● **Task requirements**: What are the lines, word for word, from the line with "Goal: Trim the" up to and including the line with "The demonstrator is" in the records below? Omit the pictures.

(Collected data entries)
[Start of Attachment]
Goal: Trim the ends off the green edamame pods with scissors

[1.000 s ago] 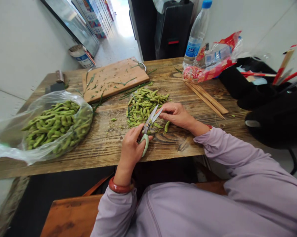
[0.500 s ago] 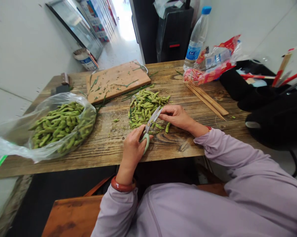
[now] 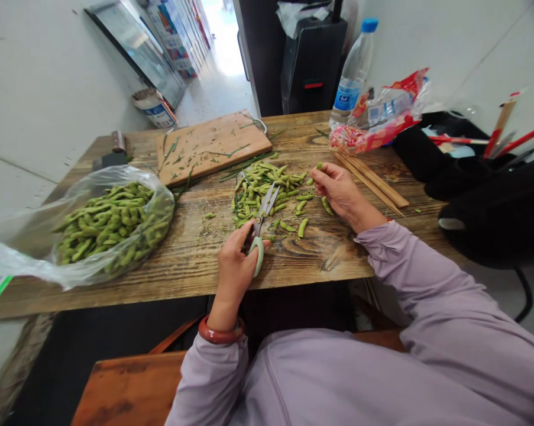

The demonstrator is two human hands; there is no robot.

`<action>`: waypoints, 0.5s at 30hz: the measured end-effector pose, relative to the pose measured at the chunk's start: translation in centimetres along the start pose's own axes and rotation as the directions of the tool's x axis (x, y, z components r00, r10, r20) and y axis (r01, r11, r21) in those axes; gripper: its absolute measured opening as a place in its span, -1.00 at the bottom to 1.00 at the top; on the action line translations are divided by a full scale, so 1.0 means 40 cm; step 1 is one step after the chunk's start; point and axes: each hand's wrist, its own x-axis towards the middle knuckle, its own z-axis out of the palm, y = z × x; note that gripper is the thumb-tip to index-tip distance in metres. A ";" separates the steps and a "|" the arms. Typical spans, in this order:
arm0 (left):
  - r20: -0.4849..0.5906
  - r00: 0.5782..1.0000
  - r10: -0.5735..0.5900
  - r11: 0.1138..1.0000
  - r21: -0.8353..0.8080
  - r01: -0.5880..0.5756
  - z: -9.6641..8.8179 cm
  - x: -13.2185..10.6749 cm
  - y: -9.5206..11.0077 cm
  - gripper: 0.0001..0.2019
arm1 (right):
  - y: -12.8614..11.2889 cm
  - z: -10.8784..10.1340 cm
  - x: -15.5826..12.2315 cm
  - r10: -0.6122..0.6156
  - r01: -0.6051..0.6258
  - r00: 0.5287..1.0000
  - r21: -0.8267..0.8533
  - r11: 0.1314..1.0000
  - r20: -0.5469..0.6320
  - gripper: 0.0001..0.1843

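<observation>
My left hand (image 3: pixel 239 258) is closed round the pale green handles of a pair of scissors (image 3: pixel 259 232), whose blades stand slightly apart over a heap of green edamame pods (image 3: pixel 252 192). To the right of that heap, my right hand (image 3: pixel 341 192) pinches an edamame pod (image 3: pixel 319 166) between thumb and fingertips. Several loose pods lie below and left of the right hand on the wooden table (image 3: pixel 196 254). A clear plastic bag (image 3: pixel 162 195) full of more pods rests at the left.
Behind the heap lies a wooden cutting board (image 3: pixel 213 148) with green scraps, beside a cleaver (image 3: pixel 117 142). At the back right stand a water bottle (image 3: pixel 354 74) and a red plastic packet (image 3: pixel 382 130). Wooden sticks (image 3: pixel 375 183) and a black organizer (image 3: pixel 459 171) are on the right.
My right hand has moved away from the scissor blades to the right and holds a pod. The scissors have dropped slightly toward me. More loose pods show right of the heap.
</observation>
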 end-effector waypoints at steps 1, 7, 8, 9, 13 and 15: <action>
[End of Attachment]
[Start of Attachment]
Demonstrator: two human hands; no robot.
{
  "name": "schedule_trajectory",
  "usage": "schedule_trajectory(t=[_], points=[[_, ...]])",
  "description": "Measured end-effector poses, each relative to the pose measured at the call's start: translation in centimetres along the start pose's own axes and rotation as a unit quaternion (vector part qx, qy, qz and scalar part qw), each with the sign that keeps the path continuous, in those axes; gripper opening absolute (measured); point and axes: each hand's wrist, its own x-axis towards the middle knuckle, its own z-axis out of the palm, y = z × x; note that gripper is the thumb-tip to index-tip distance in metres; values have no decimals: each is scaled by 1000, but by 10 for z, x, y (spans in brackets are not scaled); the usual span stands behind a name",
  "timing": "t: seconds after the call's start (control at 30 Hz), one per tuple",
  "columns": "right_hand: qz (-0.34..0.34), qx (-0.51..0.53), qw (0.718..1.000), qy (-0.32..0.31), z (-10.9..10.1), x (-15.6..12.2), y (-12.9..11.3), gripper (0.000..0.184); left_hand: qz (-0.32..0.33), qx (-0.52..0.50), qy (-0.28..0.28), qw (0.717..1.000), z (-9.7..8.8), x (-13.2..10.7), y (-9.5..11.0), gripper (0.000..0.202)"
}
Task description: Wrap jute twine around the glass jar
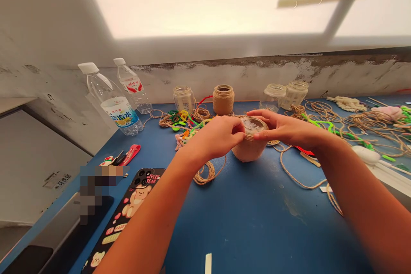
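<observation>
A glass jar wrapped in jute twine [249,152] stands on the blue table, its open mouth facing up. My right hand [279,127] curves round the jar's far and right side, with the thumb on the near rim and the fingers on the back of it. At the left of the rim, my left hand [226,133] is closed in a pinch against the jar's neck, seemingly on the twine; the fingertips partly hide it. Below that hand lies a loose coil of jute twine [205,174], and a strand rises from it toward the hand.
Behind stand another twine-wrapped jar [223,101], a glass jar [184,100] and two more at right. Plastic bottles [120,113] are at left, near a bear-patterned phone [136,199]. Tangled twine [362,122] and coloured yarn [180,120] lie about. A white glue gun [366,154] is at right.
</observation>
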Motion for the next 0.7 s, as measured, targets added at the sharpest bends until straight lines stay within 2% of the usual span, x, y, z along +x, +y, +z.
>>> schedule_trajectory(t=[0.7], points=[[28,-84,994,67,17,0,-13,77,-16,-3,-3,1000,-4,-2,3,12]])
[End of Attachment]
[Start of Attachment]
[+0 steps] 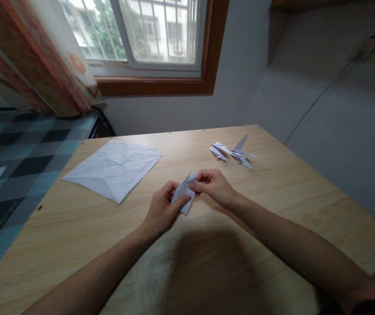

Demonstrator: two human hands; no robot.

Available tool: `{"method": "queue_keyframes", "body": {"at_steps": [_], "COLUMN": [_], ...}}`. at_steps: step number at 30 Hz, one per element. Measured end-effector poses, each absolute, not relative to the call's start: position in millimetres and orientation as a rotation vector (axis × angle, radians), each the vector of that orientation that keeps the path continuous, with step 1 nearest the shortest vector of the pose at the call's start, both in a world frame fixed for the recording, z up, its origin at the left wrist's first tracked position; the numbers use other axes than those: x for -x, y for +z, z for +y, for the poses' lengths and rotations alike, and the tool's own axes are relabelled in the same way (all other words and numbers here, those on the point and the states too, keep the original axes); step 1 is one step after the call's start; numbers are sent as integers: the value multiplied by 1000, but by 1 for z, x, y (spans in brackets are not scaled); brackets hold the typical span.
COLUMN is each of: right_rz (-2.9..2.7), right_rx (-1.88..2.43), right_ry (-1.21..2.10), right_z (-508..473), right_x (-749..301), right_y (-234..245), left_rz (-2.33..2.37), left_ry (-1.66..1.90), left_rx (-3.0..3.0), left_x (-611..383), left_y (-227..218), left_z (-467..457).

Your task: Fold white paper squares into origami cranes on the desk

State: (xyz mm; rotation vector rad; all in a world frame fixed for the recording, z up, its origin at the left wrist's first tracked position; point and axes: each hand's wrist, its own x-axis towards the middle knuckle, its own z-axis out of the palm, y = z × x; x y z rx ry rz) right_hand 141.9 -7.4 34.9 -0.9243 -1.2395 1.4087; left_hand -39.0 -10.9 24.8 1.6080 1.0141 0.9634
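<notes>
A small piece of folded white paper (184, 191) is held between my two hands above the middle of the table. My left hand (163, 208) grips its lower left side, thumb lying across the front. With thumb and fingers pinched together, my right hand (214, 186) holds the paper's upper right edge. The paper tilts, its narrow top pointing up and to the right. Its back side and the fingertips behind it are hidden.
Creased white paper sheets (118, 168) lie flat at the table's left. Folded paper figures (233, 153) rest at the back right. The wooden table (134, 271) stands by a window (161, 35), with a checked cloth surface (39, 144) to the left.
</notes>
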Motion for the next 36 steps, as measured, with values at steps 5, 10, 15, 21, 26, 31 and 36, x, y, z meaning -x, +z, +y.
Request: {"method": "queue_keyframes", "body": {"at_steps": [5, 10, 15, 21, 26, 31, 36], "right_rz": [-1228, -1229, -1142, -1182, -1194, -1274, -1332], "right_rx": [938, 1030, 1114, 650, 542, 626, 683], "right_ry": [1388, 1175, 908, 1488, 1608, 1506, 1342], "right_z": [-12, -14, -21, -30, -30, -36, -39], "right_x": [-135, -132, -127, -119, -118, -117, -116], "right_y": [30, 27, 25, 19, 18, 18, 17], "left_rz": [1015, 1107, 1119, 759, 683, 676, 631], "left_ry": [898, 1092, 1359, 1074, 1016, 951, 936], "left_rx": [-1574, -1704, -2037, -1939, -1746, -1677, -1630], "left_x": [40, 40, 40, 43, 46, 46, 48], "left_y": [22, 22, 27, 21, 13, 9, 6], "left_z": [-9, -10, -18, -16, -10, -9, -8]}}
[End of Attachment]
● **Final answer**:
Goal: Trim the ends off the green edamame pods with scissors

[1.000 s ago] 
[0.500 s ago] 
[now] 

The demonstrator is two human hands; there is no robot.

Nothing further remains for this exercise.